Shakespeare's Restless World coverIn a compelling chapter on “The Theatres of Cruelty,” the desiccated eyeball of the Blessed Edward Oldcorne, a Catholic martyr brutally tortured and executed in 1606, finds a parallel in the horrifying blinding of Gloucester in King Lear. Expanding on the socio-political context of the gruesome relic, MacGregor reminds us of the once common sight of decapitated heads of traitors impaled on the pikes of London Bridge, which theater-goers crossed en route to the South Bank and Shakespeare’s Globe. It is no wonder, then, that public executions play such a prominent role in the bloody Titus Andronicus, or that the heads of the main conspirators against Bolingbroke (the future Henry IV) are sent to London for display at the end of Richard II.

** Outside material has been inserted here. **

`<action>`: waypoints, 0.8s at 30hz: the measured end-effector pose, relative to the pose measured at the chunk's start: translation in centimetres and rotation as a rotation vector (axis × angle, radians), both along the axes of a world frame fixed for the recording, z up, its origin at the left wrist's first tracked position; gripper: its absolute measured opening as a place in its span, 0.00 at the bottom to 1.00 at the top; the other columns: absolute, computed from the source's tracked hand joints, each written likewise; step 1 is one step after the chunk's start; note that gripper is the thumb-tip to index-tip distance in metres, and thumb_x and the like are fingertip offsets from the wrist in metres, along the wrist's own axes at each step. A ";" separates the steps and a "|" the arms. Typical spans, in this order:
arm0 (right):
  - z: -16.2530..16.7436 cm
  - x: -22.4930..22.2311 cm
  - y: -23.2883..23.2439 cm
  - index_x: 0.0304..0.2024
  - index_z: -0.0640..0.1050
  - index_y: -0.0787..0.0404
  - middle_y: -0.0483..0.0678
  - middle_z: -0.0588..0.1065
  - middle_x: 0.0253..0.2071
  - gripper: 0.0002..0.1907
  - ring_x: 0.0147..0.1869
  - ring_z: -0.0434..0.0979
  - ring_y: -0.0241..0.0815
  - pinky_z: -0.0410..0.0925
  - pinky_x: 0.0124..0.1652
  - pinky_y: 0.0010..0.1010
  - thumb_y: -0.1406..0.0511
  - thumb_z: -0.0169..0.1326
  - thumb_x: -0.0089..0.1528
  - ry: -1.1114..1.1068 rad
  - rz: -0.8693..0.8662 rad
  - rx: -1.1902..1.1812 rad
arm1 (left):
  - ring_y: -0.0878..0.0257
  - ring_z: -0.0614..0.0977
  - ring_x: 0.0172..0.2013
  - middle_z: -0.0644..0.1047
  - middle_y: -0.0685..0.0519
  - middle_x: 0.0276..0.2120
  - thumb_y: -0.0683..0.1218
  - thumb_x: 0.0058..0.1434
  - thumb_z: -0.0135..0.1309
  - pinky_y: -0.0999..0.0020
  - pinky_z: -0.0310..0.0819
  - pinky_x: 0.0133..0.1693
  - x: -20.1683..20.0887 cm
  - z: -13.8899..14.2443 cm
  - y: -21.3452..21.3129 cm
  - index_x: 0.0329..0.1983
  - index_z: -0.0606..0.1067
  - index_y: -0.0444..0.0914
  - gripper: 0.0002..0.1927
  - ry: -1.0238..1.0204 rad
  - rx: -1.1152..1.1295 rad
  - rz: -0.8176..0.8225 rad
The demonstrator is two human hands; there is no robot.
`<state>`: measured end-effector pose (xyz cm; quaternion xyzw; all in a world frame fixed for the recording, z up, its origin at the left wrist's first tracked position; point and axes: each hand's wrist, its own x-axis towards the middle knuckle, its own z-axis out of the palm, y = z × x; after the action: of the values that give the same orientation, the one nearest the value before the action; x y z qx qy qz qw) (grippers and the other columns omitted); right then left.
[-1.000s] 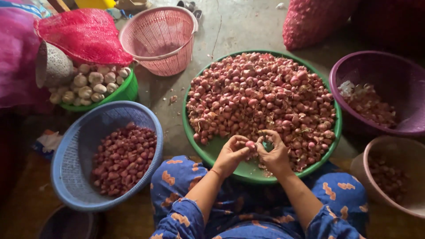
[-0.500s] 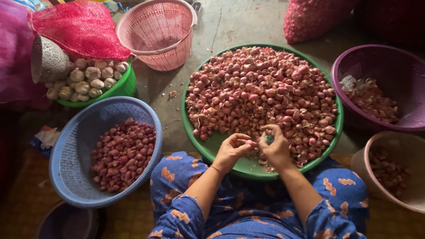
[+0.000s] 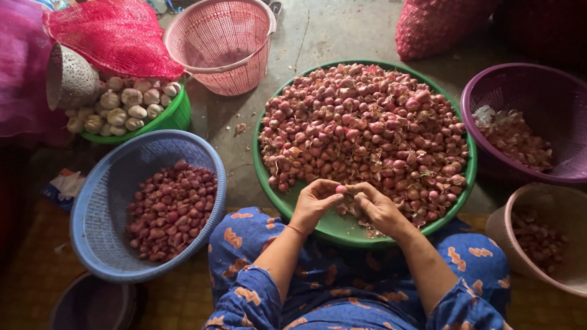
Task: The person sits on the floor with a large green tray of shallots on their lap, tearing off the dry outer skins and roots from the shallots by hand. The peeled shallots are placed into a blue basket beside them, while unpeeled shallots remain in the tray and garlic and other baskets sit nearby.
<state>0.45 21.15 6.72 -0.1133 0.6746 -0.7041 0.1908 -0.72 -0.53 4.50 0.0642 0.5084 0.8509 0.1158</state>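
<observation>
Over the near rim of the green tray, still heaped with unpeeled shallots, both hands pinch one shallot, left hand and right hand, while the blue basket beside it is partly filled.

The person wears a loose, deep blue cotton garment printed with scattered orange and peach blotches, each shaped like a small ragged leaf. The cloth covers the lap and both knees, filling the frame from about seven o'clock round to five o'clock. Matching blue printed sleeves are pushed back to the elbows, leaving both forearms bare. A thin red thread bracelet circles the wrist of the left hand, just below centre. The right hand has no ring or band that can be seen.
</observation>
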 end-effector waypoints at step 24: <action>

One of MacGregor’s most amusing chapters is “Snacking through Shakespeare,” which considers the contemporary usage of an elegant brass-handled iron sucket fork from the 1590s. Excavated in London’s Rose Theatre, it gives proof of the Elizabethan audience’s taste for the variety of refreshments hawked during performances, reveals its owner’s desire to impress the crowd with the latest Italian manner of dining (most Englishmen of the time ate with their fingers), and evokes the lively atmosphere of a public matinee. Perhaps the least convincing passage of the book is the tenuous connection MacGregor makes between the lidded Stratford Chalice, a silver Protestant communion vessel, and the cup from which Queen Gertrude unwittingly drinks the poison King Claudius intended for her son in Hamlet. But despite a few seemingly forced associations, the book is engaging and well written, and offers valuable insights into the fabric of Shakespeare’s universe. (New York: Viking, Penguin Books, 2013)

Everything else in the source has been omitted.